Erziehung ist keine Einbahnstraße
Natürlich haben wir Einfluss darauf, ob unser Kind gut aufwächst, seine Begabungen nutzt und ein zufriedener Mensch wird. Doch "Erziehung ist keine Einbahnstraße", betont die Verhaltensforscherin Reut Avinun von der Hebräischen Universität in Jerusalem und nennt ein Beispiel: "Verhält ein Kind mit gut entwickelter Selbstkontrolle sich wirklich so günstig, weil es viel Wärme von seinen Eltern bekommen hat? Wer kann sagen, ob so ein Kind durch sein günstiges Verhalten nicht umgekehrt mehr Zuwendung bei seinen Eltern auslöst! Würden seine Eltern sich immer noch so zugewandt verhalten, wenn das Kind eine schlechte Selbstkontrolle mitbringen würde?"

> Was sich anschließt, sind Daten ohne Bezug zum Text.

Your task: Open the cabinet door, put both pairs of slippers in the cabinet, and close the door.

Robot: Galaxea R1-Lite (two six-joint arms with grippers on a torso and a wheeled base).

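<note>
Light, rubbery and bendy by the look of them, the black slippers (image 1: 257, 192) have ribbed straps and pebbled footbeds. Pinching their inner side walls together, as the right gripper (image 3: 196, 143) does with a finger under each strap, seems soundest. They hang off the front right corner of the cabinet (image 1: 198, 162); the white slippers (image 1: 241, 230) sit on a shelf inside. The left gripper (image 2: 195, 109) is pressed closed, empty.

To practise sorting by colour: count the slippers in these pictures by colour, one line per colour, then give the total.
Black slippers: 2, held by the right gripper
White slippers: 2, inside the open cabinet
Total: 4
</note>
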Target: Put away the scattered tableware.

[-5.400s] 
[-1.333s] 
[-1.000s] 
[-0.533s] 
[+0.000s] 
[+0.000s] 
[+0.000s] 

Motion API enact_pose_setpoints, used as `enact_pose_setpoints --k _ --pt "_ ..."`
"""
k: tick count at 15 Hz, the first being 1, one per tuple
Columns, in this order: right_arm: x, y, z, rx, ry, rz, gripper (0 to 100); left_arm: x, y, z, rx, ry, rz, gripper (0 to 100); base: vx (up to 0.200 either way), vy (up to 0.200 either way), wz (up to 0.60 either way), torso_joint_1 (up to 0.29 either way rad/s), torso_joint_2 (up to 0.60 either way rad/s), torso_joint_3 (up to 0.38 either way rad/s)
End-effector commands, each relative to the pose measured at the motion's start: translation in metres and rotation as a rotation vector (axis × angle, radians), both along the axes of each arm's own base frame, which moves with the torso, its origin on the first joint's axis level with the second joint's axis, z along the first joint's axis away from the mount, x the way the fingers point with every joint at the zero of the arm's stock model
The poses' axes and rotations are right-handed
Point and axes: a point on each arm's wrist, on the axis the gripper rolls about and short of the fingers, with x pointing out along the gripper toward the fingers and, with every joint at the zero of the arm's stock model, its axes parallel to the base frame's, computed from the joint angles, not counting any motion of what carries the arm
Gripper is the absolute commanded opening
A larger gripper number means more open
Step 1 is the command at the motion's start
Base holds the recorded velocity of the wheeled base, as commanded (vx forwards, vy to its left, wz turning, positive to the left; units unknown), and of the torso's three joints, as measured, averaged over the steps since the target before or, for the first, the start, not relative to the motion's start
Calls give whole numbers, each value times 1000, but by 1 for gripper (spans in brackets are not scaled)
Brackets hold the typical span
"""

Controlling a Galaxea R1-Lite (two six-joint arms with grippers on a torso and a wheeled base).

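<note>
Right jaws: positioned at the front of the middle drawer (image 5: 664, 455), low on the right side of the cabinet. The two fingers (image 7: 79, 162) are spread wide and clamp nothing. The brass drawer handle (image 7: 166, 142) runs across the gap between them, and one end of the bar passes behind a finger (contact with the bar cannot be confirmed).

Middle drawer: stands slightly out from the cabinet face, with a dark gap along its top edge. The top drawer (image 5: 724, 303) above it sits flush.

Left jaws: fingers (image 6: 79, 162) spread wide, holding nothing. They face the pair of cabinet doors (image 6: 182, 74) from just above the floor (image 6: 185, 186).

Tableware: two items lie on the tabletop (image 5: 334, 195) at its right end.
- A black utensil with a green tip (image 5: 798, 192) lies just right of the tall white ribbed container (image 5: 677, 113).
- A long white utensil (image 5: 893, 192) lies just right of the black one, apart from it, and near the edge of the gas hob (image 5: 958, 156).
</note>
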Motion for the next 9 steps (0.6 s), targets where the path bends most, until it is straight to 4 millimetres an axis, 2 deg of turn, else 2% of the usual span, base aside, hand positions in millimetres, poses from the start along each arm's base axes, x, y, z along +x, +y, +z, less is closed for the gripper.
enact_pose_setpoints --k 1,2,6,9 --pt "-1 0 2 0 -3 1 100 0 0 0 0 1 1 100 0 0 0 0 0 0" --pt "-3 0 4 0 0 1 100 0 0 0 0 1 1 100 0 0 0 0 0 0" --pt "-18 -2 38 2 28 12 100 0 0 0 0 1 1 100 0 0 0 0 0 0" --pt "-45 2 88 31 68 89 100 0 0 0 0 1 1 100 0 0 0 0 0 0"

Nach Auswertung ihrer Studie kann Avinun diese Frage beantworten: Kinder bringen bestimmte Eigenschaften mit, und Eltern reagieren darauf. Und für die Eltern eines eher unkontrollierten, impulsiven Kindes ist es tatsächlich schwerer, geduldig und liebevoll zu bleiben, als für Eltern eines nachgiebigen Kindes.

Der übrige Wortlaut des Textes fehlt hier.